第5話 源蔵の記憶
衝撃的な真実を聞かされ、私はその後まったく眠ることができなかった。このまま考え込んでいても仕方がないと思い、何かして気を紛らわせることにした。
ようやくハルが目を覚ますと、私はささやかな贈り物を差し出した。
それは藁で編んだ草鞋だった。ハルが眠っている間に、乾いた藁で作ったものだ。
ハルは驚きで目を丸くした。そして次の瞬間、顔いっぱいに笑みを浮かべ、心からうれしそうに飛び跳ねた。
その無邪気な笑顔を見ながら、私の頭に浮かんだのはただ一つだった。私は必ず、この子の姉を取り戻さなければならない。
「これからどこへ行くの?」
「鬼たちがどこへ連れて行ったのか分かった。」
私たちは再び歩き始めた。向かう先は、私が生まれ育った場所だった。
道中、ハルは今まで聞かなかったことを私に尋ね始めた。
「ご家族はどこにいるんですか? どうしてあなたが最後の侍なんですか?」
その時、私は自分の過去を話すことにした。
「私はごく普通の村で育った。両親がいて、兄弟は三人。私は次男だった。私たち三人は皆、侍だった。」
「だが、兄は私たちとは違っていた。強く、見た目も良かった。女の子たちは皆、兄を追いかけ、侍たちも皆、兄を目標にしていた。」
「弟は物静かで引っ込み思案だった。母に一番かわいがられていたよ。優しい心を持ち、困っている人がいれば必ず手を差し伸べる子だった。」
「私たちはよく任務をこなしていた。ある日、長老から村の外での任務を命じられた。私は早朝に村を出て、任務を終えて夜になってから戻ってきた。」
「村へ近づくと、遠くから村全体が炎に包まれているのが見えた。私は助けが必要だと思い、必死で駆け出した。」
「村へたどり着いた私は、その光景に凍りついた。辺り一面、血だらけだった。」
「私は慌てて家へ駆け込んだ。だが、中には誰もいなかった。」
「家中を探しても、家族の遺体は見つからなかった……。そこに残っていたのは、血に染まった衣服の残骸だけだった。」
「村中を探し回ったが、生き残っている者は一人もいなかった。村は墓場と化していた。」
「しばらくして、それが鬼の仕業だと知った。私は激しい怒りに飲み込まれた。復讐しか頭になかった。」
「私は鬼狩りを始めた。行く先々で出会う鬼を、一体残らず斬り殺した。」
「鬼を一体倒すたびに、これが最後の一体であってほしいと願った。私の復讐は何十年も続いた。私は年老いるまで戦い続けた。」
「そして私はすべてを過去に置き去りにし、残りの人生を静かに穏やかに生きようと決めた。」
そこまで話すと、私は黙り込んだ。すると突然、ハルが再び私の袖を強くつかんだ。私はハルを見ると、その顔は涙であふれていた。
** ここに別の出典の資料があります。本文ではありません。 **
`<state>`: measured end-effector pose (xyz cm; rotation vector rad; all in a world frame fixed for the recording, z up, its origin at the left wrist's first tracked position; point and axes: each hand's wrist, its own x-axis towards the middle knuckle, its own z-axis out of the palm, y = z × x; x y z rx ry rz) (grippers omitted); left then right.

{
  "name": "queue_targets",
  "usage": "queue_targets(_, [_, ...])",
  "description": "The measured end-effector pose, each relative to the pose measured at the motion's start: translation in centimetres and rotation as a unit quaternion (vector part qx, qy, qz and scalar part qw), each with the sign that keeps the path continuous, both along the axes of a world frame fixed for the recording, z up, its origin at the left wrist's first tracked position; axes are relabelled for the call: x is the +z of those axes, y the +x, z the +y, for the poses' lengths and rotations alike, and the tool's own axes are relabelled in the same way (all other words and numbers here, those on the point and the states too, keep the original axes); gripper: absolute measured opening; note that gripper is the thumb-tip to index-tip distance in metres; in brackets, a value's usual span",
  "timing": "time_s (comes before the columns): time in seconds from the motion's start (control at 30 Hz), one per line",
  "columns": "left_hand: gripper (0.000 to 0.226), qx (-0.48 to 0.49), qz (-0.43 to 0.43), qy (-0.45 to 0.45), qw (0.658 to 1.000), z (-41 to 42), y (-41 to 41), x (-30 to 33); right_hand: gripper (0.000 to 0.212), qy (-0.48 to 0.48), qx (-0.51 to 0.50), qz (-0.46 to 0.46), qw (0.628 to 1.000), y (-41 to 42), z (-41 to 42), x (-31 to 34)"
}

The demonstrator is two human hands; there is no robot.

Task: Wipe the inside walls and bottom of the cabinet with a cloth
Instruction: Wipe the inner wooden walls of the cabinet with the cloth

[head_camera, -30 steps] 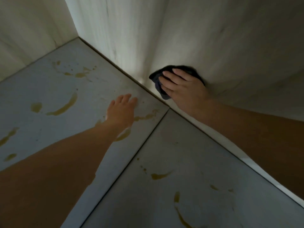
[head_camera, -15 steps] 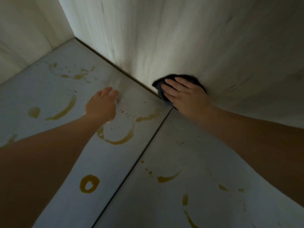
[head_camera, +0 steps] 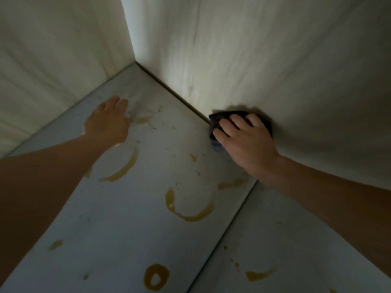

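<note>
- Cloth (head_camera: 215,123): dark, bunched, right of centre in the frame; pressed to the wall (head_camera: 275,60) just above the seam where the wall meets the bottom (head_camera: 127,229).
- Right hand (head_camera: 243,140): fingers (head_camera: 237,121) lie spread over the cloth and hold it flat against the wall; not clenched.
- Left hand (head_camera: 108,123): upper left of the frame, fingers straight and released, palm resting on the bottom, holding nothing; apparently a brace.
- Stains (head_camera: 156,277): yellow rings and arcs across the bottom, centre and lower frame; as yet unwiped.
- Step in hand, as judged: wall wiping low by the seam.
- Advice: keep the palm flat, overlap the strokes, run the cloth into the seam, then refold to a clean face before tackling the sticky-looking stains.
</note>
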<state>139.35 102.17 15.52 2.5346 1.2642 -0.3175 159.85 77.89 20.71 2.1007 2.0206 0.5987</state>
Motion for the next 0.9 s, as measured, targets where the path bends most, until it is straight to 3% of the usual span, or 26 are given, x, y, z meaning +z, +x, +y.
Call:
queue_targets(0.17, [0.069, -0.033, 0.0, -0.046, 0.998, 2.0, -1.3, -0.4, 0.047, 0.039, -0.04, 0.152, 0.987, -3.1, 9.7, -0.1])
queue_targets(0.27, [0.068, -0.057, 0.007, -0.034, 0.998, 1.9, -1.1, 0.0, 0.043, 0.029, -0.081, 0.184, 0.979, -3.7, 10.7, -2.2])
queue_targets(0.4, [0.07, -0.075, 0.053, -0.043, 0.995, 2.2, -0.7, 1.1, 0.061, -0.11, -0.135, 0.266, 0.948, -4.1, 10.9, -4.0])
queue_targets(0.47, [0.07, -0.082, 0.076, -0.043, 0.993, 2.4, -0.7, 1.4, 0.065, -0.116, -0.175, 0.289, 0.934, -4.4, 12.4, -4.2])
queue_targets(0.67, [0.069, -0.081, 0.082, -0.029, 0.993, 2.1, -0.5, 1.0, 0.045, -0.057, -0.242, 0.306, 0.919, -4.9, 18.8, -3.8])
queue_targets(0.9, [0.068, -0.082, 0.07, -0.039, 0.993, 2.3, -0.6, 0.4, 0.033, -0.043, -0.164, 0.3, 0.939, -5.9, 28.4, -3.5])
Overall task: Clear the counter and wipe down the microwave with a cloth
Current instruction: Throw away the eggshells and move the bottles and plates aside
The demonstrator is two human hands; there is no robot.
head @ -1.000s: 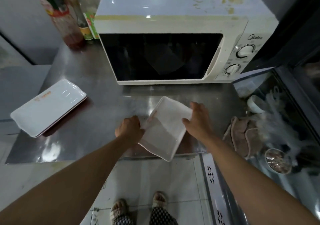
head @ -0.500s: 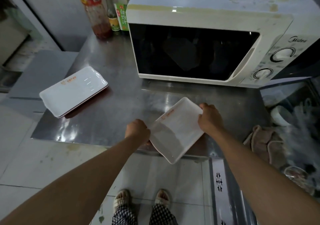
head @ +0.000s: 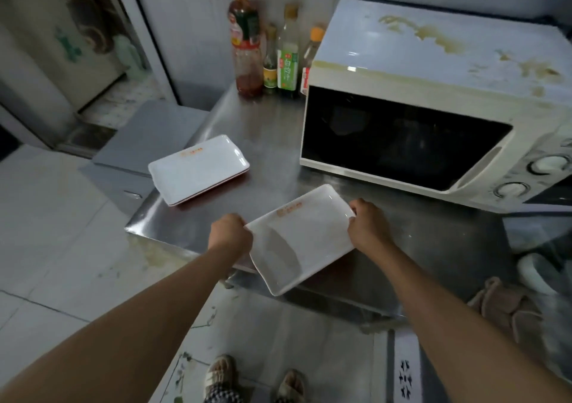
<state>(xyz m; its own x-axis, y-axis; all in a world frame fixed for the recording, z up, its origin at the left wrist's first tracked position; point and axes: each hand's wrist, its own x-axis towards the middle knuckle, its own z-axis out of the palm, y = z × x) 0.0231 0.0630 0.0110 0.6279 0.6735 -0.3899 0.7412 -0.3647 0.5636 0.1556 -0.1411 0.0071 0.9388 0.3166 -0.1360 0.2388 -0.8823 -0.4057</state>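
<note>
A white rectangular plate (head: 301, 237) hangs over the front edge of the steel counter (head: 272, 142). My left hand (head: 230, 234) grips its left corner and my right hand (head: 368, 227) grips its right end. A second white plate (head: 198, 168) lies flat near the counter's left edge. The cream microwave (head: 433, 93) stands at the back right, door shut, with brown stains on its top. A brownish cloth (head: 507, 306) lies crumpled at the lower right.
Several sauce bottles (head: 247, 43) stand at the counter's back left, against the microwave's side. A grey cabinet (head: 139, 151) sits lower to the left. Cluttered glass shelving fills the right edge. Tiled floor and my sandalled feet show below.
The view has swung left and back, revealing more of the counter and the bottles. Both hands keep hold of the plate, now carried a little leftward along the counter's front edge.
</note>
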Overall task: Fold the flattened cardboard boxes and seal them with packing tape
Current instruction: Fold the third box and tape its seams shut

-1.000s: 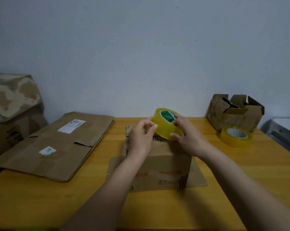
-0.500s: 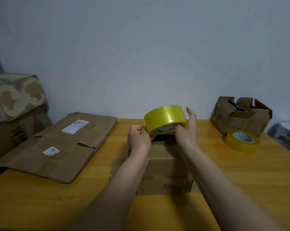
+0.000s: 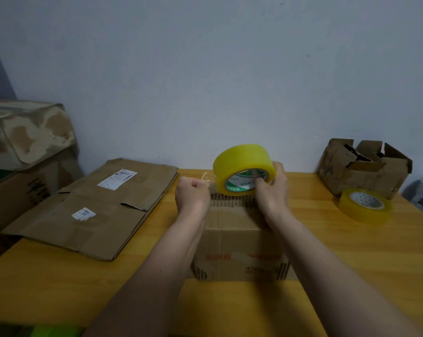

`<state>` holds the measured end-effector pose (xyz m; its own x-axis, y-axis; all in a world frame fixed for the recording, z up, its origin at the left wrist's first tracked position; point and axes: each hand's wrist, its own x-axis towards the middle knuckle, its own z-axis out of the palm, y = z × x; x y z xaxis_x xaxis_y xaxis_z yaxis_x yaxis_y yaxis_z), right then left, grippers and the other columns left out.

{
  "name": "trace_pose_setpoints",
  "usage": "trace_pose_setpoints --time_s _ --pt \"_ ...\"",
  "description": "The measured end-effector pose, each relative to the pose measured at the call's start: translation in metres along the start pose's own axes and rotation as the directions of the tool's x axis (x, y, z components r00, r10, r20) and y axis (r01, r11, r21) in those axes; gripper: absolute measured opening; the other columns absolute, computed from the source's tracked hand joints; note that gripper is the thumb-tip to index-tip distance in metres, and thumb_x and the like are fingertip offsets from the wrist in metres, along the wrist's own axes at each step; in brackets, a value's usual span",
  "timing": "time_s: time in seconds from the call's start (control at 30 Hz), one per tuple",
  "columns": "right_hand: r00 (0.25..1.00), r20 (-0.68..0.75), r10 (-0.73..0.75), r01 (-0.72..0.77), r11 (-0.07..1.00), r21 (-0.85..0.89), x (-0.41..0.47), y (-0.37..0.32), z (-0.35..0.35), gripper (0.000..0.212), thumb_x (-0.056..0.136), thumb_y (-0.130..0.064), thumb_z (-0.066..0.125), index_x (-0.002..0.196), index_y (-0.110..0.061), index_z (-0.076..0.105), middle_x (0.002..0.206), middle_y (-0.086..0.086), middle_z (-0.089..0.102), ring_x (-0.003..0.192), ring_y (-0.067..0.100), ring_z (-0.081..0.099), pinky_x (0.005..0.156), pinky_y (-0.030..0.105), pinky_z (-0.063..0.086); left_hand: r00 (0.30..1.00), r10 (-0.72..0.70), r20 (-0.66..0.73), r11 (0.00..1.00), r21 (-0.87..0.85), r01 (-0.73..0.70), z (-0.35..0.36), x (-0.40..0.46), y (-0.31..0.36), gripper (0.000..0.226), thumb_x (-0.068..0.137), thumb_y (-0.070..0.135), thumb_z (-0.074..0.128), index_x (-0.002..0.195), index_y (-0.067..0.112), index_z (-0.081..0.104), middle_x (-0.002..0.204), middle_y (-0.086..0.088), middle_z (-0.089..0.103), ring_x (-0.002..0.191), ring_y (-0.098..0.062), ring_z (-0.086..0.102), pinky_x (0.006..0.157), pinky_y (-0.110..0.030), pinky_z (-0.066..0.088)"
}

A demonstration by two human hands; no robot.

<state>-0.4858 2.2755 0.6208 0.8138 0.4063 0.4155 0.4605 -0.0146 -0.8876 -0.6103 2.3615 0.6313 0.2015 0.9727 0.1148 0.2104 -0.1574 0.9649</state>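
- Yellow tape roll is held up in the right hand, with a finger hooked through the core and the rest curled round the rim, likely so the roll can turn as tape pays out.
- The left hand is a closed fist just beside the roll, pinching the free end; a thin clear strip runs between fist and roll.
- Both hands hang above the far edge of the folded box, which sits on the wooden table in front of the person; holding the tape there suits laying it along the top seam.
- I judge the sealing as just starting: no fresh strip shows on the top, though the arms hide part of it.
- A stack of flat cardboard waits on the left, probably the next boxes.
- A spare roll lies to the right, near a battered open box by the wall.
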Motion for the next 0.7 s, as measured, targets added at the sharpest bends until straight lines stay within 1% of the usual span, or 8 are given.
trace_pose_setpoints --time_s 0.07,0.17,0.23,0.3,0.37,0.47,0.57,0.7 --pt "1.0 -0.01 0.013 -0.013 1.0 -0.007 0.003 0.0 -0.004 0.026 0.087 -0.004 0.049 0.104 -0.023 0.048 0.084 -0.014 0.053 0.079 0.011 0.052 0.062 0.028 0.037 0.997 -0.057 -0.042 0.997 -0.045 0.055 -0.014 0.008 -0.003 0.02 0.091 0.0 0.047 0.08 0.011 0.059 0.065 0.005 0.045 0.053 -0.005 0.038 0.034 -0.006 0.029" --pt "0.998 -0.048 0.042 -0.044 0.997 -0.056 0.009 -0.002 -0.008 0.039 0.079 0.004 0.043 0.111 -0.015 0.052 0.101 0.009 0.059 0.095 0.026 0.053 0.077 0.038 0.046 0.977 -0.213 0.014 0.969 -0.127 0.213 -0.028 0.016 -0.012 0.016 0.091 0.002 0.054 0.078 0.01 0.059 0.068 -0.001 0.05 0.062 -0.014 0.048 0.062 -0.024 0.047" --pt "0.997 -0.056 0.049 -0.053 0.996 -0.079 0.011 -0.002 -0.007 0.04 0.079 0.004 0.044 0.113 -0.013 0.054 0.107 0.014 0.059 0.098 0.028 0.054 0.079 0.039 0.047 0.942 -0.318 0.111 0.899 -0.281 0.336 -0.028 0.014 -0.02 0.012 0.093 0.003 0.054 0.082 0.005 0.059 0.073 -0.006 0.055 0.069 -0.017 0.055 0.075 -0.032 0.053" --pt "0.994 -0.064 0.086 -0.09 0.993 -0.071 0.011 -0.001 -0.004 0.037 0.081 0.002 0.045 0.114 -0.012 0.055 0.11 0.015 0.059 0.101 0.029 0.054 0.081 0.038 0.046 0.924 -0.351 0.151 0.825 -0.418 0.381 -0.024 0.011 -0.025 0.01 0.095 0.005 0.055 0.085 0.002 0.058 0.075 -0.007 0.056 0.069 -0.017 0.057 0.07 -0.03 0.054" --pt "0.99 -0.081 0.12 -0.125 0.99 -0.068 0.012 0.0 -0.003 0.03 0.085 -0.002 0.048 0.112 -0.011 0.057 0.11 0.015 0.059 0.101 0.03 0.055 0.08 0.037 0.046 0.933 -0.343 0.111 0.804 -0.478 0.353 -0.022 0.01 -0.027 0.01 0.095 0.007 0.057 0.087 0.002 0.059 0.073 -0.006 0.056 0.064 -0.015 0.056 0.062 -0.027 0.053" --pt "0.991 -0.095 0.09 -0.093 0.995 -0.032 0.013 -0.001 -0.001 0.01 0.088 -0.01 0.053 0.094 -0.013 0.06 0.095 0.009 0.062 0.091 0.028 0.058 0.071 0.031 0.041 0.942 -0.335 0.014 0.787 -0.546 0.288 -0.022 0.012 -0.025 0.007 0.094 0.006 0.056 0.088 0.005 0.057 0.068 -0.003 0.054 0.053 -0.009 0.053 0.055 -0.024 0.051" --pt "0.995 -0.078 0.055 -0.056 0.998 -0.018 0.011 0.0 0.001 0.009 0.091 -0.023 0.055 0.086 -0.016 0.057 0.079 -0.001 0.058 0.08 0.022 0.055 0.067 0.03 0.036 0.949 -0.309 -0.055 0.813 -0.534 0.233 -0.021 0.012 -0.025 0.009 0.094 0.008 0.058 0.085 0.009 0.056 0.064 -0.001 0.055 0.043 -0.004 0.053 0.051 -0.02 0.05" --pt "0.997 -0.058 0.043 -0.046 0.997 -0.062 0.012 0.005 0.001 0.005 0.093 -0.027 0.053 0.094 -0.023 0.051 0.075 -0.014 0.051 0.069 0.009 0.048 0.059 0.03 0.033 0.936 -0.349 -0.05 0.83 -0.479 0.284 -0.017 0.005 -0.037 0.006 0.092 0.011 0.063 0.09 0.007 0.059 0.07 -0.003 0.059 0.051 -0.009 0.055 0.054 -0.021 0.051"
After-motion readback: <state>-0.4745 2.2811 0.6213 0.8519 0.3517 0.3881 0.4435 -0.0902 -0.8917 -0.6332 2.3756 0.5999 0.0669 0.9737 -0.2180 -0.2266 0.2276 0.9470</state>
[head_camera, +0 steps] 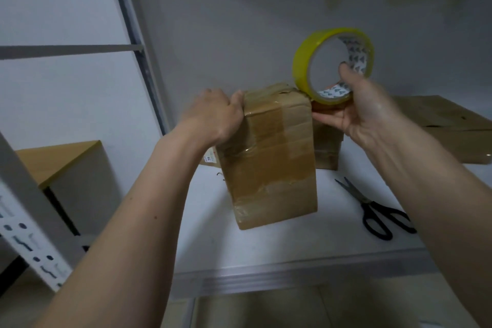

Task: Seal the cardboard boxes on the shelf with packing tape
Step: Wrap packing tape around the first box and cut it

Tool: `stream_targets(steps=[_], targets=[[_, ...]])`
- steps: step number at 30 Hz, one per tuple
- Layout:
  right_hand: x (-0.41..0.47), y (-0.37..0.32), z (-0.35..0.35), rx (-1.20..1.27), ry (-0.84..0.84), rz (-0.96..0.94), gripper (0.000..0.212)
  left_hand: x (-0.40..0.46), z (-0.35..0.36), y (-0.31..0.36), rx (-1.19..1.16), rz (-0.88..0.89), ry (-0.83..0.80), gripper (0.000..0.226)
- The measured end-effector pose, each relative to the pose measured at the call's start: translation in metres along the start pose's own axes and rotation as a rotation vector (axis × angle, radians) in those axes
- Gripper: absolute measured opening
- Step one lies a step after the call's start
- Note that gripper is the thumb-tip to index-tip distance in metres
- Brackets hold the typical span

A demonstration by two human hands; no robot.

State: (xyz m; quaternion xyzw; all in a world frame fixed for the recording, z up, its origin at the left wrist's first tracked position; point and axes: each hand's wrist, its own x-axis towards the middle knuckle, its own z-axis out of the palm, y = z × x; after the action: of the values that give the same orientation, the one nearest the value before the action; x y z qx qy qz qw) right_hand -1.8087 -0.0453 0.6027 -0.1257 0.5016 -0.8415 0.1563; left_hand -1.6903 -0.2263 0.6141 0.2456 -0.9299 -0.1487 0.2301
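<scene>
On the shelf (306, 237), a tall cardboard box (271, 157) stands upright, its top left corner gripped by the left hand (213, 114); the right hand (364, 109) holds the tape roll (332, 64) touching its top right corner.

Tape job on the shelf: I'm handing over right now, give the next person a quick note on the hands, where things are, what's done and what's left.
Left hand: grips the top left edge of the upright cardboard box, steadying it on the shelf.
Right hand: holds the yellow tape roll at the box's top right corner, thumb through the core.
Scissors lie on the shelf to the right, untouched.
Done: brown tape already covers the box's top and front face.
Left: whether a new strip is started cannot be told. A second box behind and a flat box at far right look pending.
</scene>
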Motion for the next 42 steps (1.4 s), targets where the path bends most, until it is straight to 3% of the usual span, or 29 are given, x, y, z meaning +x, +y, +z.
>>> stream_targets(steps=[3,9,13,21,30,33,37,42], targets=[[0.001,0.005,0.012,-0.003,0.025,0.0,0.036,-0.002,-0.001,-0.006,0.057,0.023,0.008,0.057],[-0.01,0.016,0.031,-0.011,0.081,-0.046,0.011,-0.005,-0.018,0.006,0.124,0.046,-0.102,0.08],[-0.012,0.009,0.03,-0.019,0.101,-0.023,0.025,-0.007,-0.02,0.011,0.032,0.043,-0.206,0.098],[-0.011,0.004,0.0,0.172,0.052,0.189,0.017,-0.006,-0.012,0.018,0.051,0.078,-0.215,0.076],[-0.003,0.022,-0.013,0.148,0.055,0.087,0.024,-0.008,-0.01,0.023,0.154,0.109,-0.179,0.066],[-0.001,0.038,-0.015,0.24,0.031,0.105,0.019,-0.008,-0.012,0.024,0.147,0.115,-0.207,0.08],[-0.003,0.056,-0.021,0.05,0.006,0.213,0.044,-0.013,-0.02,0.024,0.169,0.126,-0.318,0.118],[-0.017,0.067,-0.014,-0.197,-0.146,0.36,0.065,-0.015,-0.023,0.02,0.192,0.127,-0.333,0.117]])
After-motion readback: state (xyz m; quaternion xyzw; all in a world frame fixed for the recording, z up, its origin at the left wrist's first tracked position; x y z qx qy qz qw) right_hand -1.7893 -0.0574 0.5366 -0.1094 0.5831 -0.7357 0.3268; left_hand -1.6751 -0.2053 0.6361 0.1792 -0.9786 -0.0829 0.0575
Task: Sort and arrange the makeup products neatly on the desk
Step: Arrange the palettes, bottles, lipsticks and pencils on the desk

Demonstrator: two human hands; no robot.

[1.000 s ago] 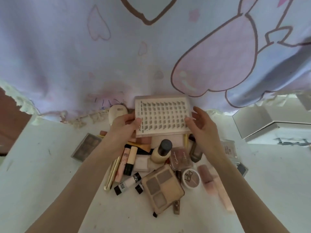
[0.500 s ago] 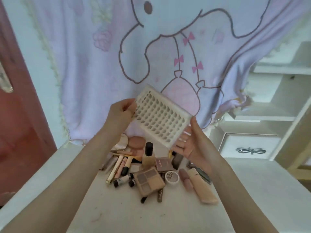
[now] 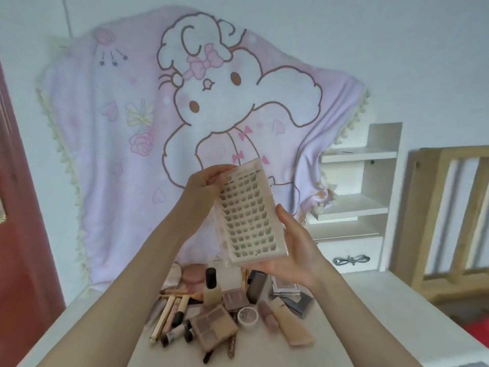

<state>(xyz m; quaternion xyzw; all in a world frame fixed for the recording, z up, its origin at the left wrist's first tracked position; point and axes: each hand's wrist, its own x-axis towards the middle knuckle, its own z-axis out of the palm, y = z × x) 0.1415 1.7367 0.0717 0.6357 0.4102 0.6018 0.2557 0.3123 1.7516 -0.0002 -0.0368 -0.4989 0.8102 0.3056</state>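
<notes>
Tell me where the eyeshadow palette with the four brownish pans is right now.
The eyeshadow palette lies low on the desk, at the front of the makeup pile, left of the small round jar.

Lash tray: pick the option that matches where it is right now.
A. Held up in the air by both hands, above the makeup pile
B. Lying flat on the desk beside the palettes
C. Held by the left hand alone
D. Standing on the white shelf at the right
A: the lash tray is off the desk, with the left hand gripping its top corner and the right hand supporting its lower edge, above the eyeshadow palette.
</notes>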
「その時、僕があなたのそばにいなくて本当にごめんなさい。僕がいたら、絶対にあなたを助けていました!」
その言葉を聞いた瞬間、四十五年ぶりに心が本当の意味で軽くなった気がした。私は微笑み、ハルの頭を優しくなでた。
しばらく歩くと、私たちは旅人が話していたあの寺の前へたどり着いた。